Other socialists towards the end of the 19th and beginning of the 20th centuries, recognised the inadequacy of the Left in regard to capitalism. Sorelian Syndicalists found common ground with the Catholic-royalists of Action Francaise in detesting the legacy of the 1789 Revolution, and both saw in corporatism the means of establishing the organic society. Henri De Man, the leader of the Belgian Labour party, and Marcel Déat, a leader of French socialism, were among the leaders of the Left who joined with the Right in a synthesis that aimed to transcend capitalism in all respects. The Right never was a manifestation of capitalism. The Right and the Left can be seen in embryo between the Cavaliers and the Roundheads respectively. In France the Left destroyed the remaining vestiges of the organic social order, and inaugurated Free Trade as a constitutional principle. Only the Right has ever represented a resistance to money-interests, and those on the Left who realised this came to the Right. When journalists, academics, and other mental defectives, describe Liberal parties as ‘right-wing’ and even ‘extreme Right’, and governments enacting economic privatisation as being ‘Right-wing’, and ‘conservative’ this is pure bunk.

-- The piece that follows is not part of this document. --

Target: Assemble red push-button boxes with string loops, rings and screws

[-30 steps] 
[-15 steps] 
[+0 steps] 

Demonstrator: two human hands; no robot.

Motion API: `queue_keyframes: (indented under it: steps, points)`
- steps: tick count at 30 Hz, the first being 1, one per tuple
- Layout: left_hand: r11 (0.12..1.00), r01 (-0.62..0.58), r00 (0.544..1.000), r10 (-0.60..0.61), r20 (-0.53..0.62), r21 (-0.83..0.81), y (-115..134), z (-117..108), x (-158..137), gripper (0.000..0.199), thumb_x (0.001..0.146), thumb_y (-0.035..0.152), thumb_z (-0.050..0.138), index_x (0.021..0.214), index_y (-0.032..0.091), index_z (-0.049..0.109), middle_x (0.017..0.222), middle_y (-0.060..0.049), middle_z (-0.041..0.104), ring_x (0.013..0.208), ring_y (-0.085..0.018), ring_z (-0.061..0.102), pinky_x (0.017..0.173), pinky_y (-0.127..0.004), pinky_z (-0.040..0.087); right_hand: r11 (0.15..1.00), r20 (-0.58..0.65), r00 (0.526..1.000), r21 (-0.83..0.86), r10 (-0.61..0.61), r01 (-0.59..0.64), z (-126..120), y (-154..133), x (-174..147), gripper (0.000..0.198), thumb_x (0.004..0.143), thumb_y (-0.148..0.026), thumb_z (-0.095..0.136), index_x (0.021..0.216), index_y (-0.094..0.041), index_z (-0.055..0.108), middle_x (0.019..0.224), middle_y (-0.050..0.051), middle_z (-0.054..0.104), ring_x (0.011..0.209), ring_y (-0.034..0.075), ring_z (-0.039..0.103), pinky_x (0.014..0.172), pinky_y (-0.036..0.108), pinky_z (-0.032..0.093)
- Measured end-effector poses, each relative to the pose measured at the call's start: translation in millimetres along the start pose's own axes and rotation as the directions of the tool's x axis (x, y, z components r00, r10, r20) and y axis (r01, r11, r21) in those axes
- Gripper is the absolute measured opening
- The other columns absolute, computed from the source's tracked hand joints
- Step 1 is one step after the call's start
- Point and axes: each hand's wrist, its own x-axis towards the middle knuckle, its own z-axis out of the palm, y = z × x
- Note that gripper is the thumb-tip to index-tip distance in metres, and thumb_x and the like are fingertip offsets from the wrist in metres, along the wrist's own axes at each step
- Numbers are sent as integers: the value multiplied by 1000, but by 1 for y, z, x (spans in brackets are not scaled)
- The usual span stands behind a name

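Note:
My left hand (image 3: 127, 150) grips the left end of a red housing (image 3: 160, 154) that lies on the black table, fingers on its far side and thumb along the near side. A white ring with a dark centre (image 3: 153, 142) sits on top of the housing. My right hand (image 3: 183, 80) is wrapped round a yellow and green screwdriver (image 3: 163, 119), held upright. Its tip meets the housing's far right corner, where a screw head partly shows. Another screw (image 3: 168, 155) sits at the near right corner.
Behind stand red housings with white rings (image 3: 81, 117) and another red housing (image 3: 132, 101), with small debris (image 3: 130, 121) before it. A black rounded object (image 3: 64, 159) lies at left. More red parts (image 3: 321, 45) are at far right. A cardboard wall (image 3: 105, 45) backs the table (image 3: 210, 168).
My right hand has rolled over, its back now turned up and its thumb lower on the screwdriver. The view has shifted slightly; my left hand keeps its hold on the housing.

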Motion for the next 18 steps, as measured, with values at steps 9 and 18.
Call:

  1. Spengler, ‘The Decline of the West’, London, Allen and Unwin, 1972, Vol. II, p. 402.

  2. ‘Hidradenitis suppurativa’ see Bolton, ‘Psycho-history, and physiology and social revolt’, in Aristokratia Vol. IV, Manticore Press, 2017.

  3. See: Bolton, ‘The Psychotic Left’, London, 2013, pp. 70-100.

  4. See: William Cobbett, ‘The History of the Reformation in England and Ireland’, 1824, p. 166.

  5. See: E Vallance, ‘The Glorious Revolution: 1688 and Britain’s Fight for Liberty’, Little, Brown and Co, 2006.

  6. John B Young, National City Bank, ‘Is a people’s revolution’, New York Times, 16 March, 1917.

  7. New York Times, 18 March 1917; and 24 March 1917, pp. 1-2.

  8. Spengler, ‘The Decline’…, op. cit., 402, 404, note 1.

  9. Kurth, op. cit., Ch. II: Mutual Assistance.

  10. Ibid, p. 52.

  11. Marx, Appendix, ‘Elend der Philosophie’, 1847.